* **BRIEF**
If a line in the entries below contains "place", copy it.

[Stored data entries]

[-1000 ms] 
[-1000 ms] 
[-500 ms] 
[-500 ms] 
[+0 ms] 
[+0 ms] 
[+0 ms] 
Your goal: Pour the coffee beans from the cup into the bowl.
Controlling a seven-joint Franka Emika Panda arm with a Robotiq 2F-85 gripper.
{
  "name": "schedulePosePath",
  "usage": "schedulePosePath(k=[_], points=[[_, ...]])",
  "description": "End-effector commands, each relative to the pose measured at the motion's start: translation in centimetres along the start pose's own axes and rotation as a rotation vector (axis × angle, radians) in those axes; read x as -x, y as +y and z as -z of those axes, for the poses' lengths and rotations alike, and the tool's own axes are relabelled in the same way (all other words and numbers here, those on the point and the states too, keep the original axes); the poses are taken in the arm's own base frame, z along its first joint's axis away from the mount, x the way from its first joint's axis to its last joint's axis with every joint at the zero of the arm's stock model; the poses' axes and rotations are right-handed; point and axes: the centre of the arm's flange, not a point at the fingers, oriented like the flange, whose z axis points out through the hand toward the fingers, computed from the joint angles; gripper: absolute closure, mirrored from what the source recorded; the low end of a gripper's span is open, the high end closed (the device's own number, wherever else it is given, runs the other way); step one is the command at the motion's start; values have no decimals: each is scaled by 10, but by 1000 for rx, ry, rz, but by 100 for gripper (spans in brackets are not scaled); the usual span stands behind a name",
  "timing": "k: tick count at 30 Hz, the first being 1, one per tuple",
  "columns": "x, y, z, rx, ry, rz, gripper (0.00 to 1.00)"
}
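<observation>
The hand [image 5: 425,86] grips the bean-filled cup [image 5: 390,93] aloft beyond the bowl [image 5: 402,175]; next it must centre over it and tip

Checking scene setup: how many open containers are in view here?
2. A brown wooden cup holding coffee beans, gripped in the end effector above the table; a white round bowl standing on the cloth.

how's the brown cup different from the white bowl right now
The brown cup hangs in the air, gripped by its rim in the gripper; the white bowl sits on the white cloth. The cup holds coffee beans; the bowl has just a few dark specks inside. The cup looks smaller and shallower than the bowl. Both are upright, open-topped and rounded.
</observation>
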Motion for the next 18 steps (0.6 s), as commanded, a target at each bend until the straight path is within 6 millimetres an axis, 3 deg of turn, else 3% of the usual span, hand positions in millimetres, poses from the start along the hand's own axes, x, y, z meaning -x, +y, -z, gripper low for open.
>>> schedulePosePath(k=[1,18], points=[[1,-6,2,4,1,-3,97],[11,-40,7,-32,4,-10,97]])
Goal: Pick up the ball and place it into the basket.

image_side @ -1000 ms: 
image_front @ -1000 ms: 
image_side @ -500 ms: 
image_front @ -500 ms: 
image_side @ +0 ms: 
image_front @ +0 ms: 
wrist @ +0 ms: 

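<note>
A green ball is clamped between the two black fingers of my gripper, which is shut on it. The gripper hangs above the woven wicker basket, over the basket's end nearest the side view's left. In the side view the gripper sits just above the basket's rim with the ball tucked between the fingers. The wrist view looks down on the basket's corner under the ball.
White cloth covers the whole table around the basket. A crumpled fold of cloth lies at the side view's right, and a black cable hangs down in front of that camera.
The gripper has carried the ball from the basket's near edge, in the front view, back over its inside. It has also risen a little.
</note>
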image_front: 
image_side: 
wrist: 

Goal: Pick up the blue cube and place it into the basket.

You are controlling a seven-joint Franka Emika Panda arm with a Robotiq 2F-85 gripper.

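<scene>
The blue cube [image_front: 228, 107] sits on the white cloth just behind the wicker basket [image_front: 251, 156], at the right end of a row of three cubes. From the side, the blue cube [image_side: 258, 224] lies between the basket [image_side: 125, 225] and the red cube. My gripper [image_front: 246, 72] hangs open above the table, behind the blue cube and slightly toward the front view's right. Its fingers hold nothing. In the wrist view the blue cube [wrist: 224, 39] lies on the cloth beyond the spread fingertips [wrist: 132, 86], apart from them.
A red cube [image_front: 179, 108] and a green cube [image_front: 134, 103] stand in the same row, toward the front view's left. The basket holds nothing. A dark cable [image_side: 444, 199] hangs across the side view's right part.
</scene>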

* **RESPONSE**
Goal: Pick up the ball and place it into the basket.
Goal: Pick up the blue cube and place it into the basket.

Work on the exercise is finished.